NOTE: because of DMSO some precipitates may appear in the culture.

All protists must be stored in liquid nitrogen for long-term storage. Although storage at -80°C is sometimes sufficient for a temporary alternative.

Cryopreserving in 5% DMSO

This procedure works for Naegleria gruberi and Abeoforma whisleri.

Material:

  • DMSO
  • Screw-top cryovials
  • Cells
  • Mr. Frosty unit. It is located in the main lab. Make sure it is filled with clean isopropanol before using it.

Method:

  1. Prepare 10% v/v DMSO in growth medium:
  • Place the cryovial on ice, let it refrigerate.
  • Add 75uL of DMSO.
  • Add 675 uL of refrigerated medium.

  1. Mix to dissolve the DMSO by inverting the tube several times. Place it on ice.
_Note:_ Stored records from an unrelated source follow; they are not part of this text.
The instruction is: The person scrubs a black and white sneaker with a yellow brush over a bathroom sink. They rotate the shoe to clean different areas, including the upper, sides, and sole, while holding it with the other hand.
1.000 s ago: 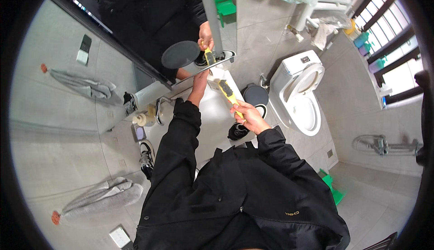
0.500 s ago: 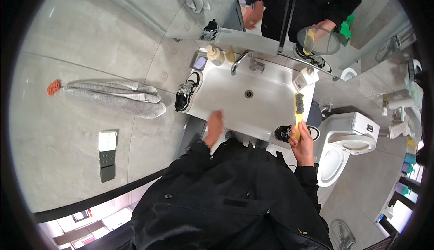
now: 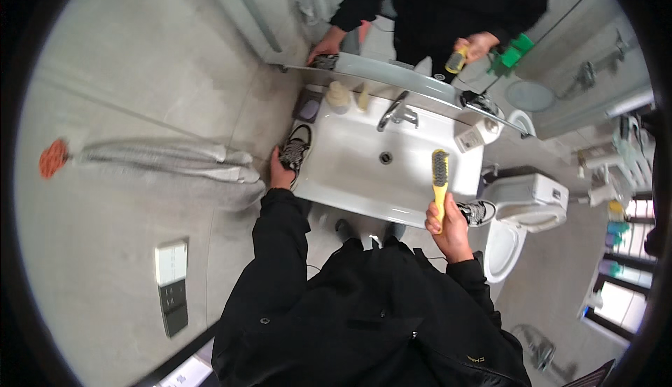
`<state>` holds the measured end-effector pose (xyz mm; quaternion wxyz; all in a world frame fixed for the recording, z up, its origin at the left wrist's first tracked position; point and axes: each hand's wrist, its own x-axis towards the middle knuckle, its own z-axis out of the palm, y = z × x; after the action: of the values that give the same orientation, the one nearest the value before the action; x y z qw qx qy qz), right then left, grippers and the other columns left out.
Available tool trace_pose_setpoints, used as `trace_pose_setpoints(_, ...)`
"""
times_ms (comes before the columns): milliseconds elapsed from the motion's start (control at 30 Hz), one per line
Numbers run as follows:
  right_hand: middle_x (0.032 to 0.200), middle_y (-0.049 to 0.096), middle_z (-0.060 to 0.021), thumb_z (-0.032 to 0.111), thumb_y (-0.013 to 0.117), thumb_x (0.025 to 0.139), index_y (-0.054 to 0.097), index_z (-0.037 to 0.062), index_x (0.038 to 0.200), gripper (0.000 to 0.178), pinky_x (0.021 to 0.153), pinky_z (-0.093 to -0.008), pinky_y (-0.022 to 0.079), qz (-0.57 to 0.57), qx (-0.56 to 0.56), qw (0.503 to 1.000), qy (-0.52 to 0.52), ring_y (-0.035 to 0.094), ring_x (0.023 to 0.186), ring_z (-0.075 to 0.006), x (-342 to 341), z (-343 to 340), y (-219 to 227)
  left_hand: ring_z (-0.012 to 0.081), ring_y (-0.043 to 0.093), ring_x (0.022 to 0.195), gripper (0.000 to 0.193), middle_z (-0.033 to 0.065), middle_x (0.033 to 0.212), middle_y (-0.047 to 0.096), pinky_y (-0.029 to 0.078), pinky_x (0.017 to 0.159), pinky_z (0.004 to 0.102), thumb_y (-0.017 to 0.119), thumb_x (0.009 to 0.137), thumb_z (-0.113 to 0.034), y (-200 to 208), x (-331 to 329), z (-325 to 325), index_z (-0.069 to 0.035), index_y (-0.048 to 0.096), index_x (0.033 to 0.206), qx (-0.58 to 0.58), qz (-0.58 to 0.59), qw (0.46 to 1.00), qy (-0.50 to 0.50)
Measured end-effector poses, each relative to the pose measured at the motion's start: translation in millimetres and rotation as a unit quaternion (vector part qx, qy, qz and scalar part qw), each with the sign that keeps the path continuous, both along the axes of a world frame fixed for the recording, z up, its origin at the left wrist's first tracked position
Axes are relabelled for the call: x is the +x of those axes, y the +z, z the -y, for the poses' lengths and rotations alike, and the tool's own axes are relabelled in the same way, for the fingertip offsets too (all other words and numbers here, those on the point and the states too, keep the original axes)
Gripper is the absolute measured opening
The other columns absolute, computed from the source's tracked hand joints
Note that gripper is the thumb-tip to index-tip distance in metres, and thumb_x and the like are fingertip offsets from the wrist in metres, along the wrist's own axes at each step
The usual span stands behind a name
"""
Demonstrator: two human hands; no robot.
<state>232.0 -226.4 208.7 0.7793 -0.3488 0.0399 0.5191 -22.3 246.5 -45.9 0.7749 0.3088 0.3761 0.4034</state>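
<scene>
My left hand (image 3: 281, 171) is closed round the heel end of a black-and-white sneaker (image 3: 297, 150) on the left rim of a white washbasin (image 3: 343, 189). In my right hand (image 3: 451, 229) is a yellow brush (image 3: 440, 182); its dark bristles face up above the basin's right front part. Behind that hand a second sneaker (image 3: 477, 212) rests on the right front corner of the basin, partly hidden by my fingers. The mirror repeats both hands, the brush and the left sneaker.
A chrome tap (image 3: 399, 112) stands at the back of the basin. Left of it are a pump bottle (image 3: 338, 98) and a dark soap dish (image 3: 308, 105); to the right leans a white bottle (image 3: 479, 136). A grey towel (image 3: 168, 166) hangs on the left wall; a toilet (image 3: 505, 250) stands right.
My left hand has reached left and taken hold of the left sneaker. The brush in my right hand has shifted a little left, and the view has turned slightly.
</scene>
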Motion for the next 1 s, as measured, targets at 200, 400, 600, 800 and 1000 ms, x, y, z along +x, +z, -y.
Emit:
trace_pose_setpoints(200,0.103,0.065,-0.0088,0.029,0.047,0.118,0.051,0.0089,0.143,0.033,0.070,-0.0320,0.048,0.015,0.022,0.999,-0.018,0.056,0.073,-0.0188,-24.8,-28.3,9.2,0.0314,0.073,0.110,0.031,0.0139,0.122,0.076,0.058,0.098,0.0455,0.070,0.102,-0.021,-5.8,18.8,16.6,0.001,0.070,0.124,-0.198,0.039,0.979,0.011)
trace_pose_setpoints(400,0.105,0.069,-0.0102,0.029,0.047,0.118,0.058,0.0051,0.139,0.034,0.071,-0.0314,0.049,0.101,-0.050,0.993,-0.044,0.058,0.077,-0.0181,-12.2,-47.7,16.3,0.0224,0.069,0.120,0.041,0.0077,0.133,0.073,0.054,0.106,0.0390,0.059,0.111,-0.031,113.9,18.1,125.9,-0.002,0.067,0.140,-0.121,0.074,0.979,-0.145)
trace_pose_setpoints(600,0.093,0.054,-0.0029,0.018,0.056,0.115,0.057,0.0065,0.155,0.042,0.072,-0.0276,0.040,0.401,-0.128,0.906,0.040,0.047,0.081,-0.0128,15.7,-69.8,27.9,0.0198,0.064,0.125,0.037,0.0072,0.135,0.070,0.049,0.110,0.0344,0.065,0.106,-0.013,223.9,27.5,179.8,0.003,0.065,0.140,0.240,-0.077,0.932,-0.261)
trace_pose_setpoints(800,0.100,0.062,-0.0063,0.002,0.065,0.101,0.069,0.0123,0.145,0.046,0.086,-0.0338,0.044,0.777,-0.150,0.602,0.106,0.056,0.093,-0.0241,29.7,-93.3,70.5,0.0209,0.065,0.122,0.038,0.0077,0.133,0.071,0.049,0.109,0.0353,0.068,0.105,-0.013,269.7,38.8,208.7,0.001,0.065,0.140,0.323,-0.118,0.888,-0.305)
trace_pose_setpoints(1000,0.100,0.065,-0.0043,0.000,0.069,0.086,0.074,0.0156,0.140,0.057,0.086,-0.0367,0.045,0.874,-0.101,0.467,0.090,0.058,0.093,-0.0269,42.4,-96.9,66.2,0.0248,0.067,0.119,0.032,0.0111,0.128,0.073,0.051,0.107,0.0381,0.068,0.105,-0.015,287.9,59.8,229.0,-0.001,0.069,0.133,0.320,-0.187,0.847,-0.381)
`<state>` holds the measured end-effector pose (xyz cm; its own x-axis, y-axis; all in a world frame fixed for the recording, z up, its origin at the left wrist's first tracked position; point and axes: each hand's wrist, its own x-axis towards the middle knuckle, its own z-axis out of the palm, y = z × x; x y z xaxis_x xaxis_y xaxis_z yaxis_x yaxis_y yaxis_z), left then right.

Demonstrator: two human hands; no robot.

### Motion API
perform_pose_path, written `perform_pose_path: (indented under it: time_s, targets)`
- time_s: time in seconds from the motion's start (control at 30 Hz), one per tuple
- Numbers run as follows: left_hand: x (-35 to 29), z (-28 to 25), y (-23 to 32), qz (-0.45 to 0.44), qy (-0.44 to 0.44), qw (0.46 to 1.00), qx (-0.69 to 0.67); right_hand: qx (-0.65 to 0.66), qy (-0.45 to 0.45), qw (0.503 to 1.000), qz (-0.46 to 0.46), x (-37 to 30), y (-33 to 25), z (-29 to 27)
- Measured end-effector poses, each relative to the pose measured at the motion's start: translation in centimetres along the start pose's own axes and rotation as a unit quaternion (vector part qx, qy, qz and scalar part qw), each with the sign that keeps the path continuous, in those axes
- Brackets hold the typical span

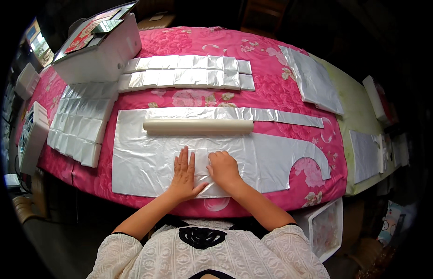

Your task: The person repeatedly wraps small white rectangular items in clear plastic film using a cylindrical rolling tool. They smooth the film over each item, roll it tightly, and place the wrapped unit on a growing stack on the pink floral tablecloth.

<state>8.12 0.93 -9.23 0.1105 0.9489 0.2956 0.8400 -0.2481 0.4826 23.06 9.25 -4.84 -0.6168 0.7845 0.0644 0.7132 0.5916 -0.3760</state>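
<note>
A stack of thin, shiny white plastic aprons (142, 162) lies spread before me, with a curved cutout and straps at its right end. On it, a small folded plastic apron (198, 156) sits between my hands. My left hand (183, 173) presses flat on its left side, fingers stretched and thumb apart. At its right edge, my right hand (223, 168) is closed with curled fingers; what they pinch is hidden beneath them. A cream-coloured tube or bar (198, 126) lies across the aprons just beyond my hands.
Rows of folded white packets (186, 74) lie at the back, with more packets (81, 123) at the left. Behind them stands a white foam box (100, 51). Another stack of plastic sheets (314, 79) lies back right on the pink flowered cloth (267, 97). A white bin (325, 228) stands below the right edge.
</note>
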Motion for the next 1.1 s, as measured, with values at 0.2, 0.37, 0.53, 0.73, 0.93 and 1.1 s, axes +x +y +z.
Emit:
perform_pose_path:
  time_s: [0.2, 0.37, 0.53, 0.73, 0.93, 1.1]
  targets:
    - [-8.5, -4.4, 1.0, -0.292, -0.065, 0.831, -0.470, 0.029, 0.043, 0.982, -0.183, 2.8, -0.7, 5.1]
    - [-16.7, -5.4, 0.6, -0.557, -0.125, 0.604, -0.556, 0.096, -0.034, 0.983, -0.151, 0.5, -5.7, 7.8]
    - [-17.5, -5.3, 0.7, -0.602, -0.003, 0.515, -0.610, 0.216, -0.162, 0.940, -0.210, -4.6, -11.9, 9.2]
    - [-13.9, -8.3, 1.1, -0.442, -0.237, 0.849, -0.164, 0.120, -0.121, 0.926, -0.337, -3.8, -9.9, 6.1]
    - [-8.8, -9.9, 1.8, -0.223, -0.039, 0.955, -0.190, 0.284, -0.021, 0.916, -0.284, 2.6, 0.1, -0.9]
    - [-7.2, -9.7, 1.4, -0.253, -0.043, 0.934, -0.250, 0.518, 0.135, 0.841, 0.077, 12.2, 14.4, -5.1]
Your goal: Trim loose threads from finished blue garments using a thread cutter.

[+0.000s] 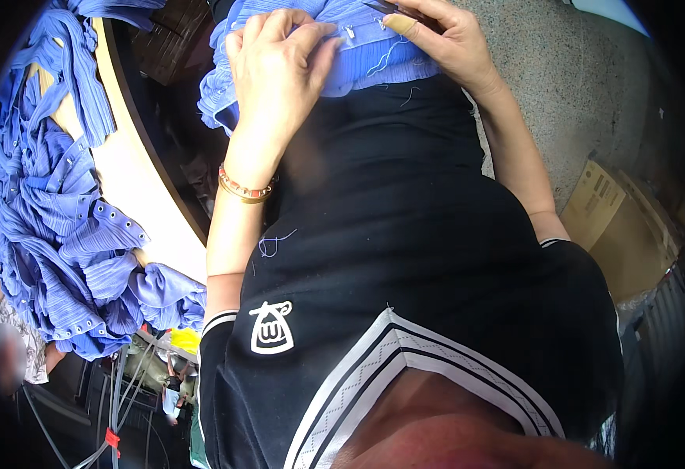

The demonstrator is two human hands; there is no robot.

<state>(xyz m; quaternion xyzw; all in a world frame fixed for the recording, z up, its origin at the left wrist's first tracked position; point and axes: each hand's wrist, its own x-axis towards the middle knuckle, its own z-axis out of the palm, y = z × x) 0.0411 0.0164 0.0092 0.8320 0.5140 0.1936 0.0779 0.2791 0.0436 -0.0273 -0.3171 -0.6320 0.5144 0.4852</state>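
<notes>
A blue ribbed garment [358,66] lies across my lap at the top of the view, with small metal hooks [349,32] along a flat band and loose pale threads hanging from it. My left hand [284,59] rests on the garment, thumb and forefinger pinching the band beside one hook. In my right hand [456,47] is a pair of dark, pointed thread snips [380,7], cut off partly by the upper edge. Tan tape wraps the right thumb, which presses near another hook.
More blue ribbed garments [45,211], some with metal eyelets, are heaped on a pale table [135,184] to my left. Flattened cardboard [597,199] leans at the right above a speckled floor [554,86]. Other people [172,395] show at the lower left.
</notes>
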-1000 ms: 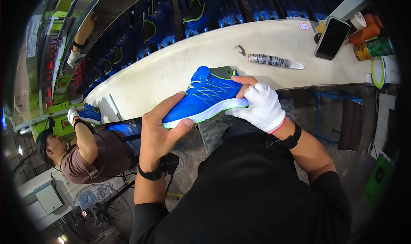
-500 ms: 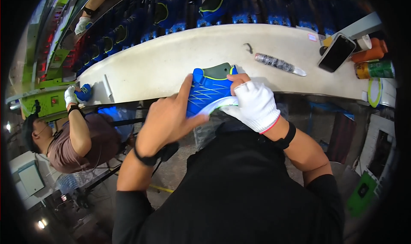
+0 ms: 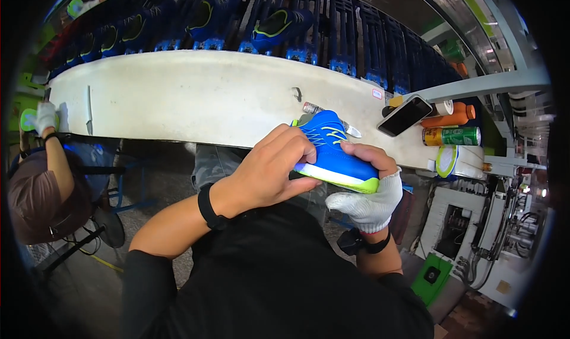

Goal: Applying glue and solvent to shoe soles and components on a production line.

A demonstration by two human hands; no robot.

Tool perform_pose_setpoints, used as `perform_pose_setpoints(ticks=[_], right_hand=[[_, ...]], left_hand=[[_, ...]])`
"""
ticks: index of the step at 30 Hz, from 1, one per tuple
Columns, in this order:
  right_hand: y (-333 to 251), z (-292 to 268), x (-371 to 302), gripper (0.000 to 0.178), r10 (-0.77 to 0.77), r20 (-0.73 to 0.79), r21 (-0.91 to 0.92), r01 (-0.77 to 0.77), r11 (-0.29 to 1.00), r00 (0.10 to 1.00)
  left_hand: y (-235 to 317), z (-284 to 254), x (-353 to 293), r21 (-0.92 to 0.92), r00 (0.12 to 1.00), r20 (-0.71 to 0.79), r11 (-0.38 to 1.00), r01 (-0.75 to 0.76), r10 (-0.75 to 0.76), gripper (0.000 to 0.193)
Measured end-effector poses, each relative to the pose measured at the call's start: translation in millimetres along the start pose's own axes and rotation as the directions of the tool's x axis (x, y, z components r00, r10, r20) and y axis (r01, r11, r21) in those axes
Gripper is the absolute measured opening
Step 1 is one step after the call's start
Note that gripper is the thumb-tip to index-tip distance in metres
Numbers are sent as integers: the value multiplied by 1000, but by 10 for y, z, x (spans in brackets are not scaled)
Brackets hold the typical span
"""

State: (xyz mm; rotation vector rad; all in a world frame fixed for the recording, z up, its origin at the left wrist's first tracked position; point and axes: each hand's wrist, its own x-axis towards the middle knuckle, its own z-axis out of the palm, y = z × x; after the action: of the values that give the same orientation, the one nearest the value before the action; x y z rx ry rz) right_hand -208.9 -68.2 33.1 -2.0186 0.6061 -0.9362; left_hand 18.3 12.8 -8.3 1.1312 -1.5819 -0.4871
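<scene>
Just off the near edge of the tabletop (image 3: 196, 101), both hands pinch a blue shoe (image 3: 333, 156), its long axis running from far-left to near-right. Bare left hand (image 3: 268, 175) closes over its left side; gloved right hand (image 3: 368, 190) cups the right end from beneath. Beyond the tabletop, racks (image 3: 320, 24) hold more shoes.

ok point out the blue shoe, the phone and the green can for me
blue shoe (image 3: 332, 152), head view, on the blue side panel above the pale sole
phone (image 3: 405, 115), head view, middle of its dark screen
green can (image 3: 457, 136), head view, middle of its side as it lies on the workbench
</scene>
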Motion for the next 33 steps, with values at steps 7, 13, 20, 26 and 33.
perform_pose_setpoints(ticks=[7, 13, 20, 26, 33], right_hand=[[66, -99, 85, 67, -26, 89, 252, 3, 968, 996], [107, -28, 132, 53, -156, 103, 159, 138, 977, 982], [182, 83, 158, 56, -186, 4, 144, 183, 972, 983], [1721, -254, -202, 50, -253, -170, -578, 111, 808, 952], [1777, 492, 358, 114, -127, -38, 281, 133, 950, 991]], left_hand=[[-26, 133, -144, -132, 999, -13, 990, -45, 44, 44], [-221, 117, -91, -142, 998, 34, 989, -41, 46, 62], [-398, -364, -468, 129, 995, 97, 991, -29, 16, 49], [-635, -270, -426, 163, 959, 69, 945, -282, 274, 61], [-278, -629, 203, 410, 984, 153, 901, -143, 87, 80]])
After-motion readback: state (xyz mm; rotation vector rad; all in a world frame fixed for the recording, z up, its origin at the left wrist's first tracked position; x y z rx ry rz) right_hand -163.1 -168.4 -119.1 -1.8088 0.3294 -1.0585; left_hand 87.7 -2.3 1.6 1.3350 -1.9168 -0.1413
  2. Add 750uL of confluent culture. Mix by inverting.

  3. Transfer the cryovials to the cooling chamber Mr Frosty unit.

  4. Place the Mr Frosty unit in the -80ºC freezer. Leave it overnight.

  5. Remove cryovials from Mr. Frosty unit and store in appropriate boxes for -80ºC.

Cryopreserving in 10% of DMSO for Abeoforma whisleri

10%DMSO in 1M sorbitol or 10%(glycerol 60%) in sorbitol 1M (no culture medium).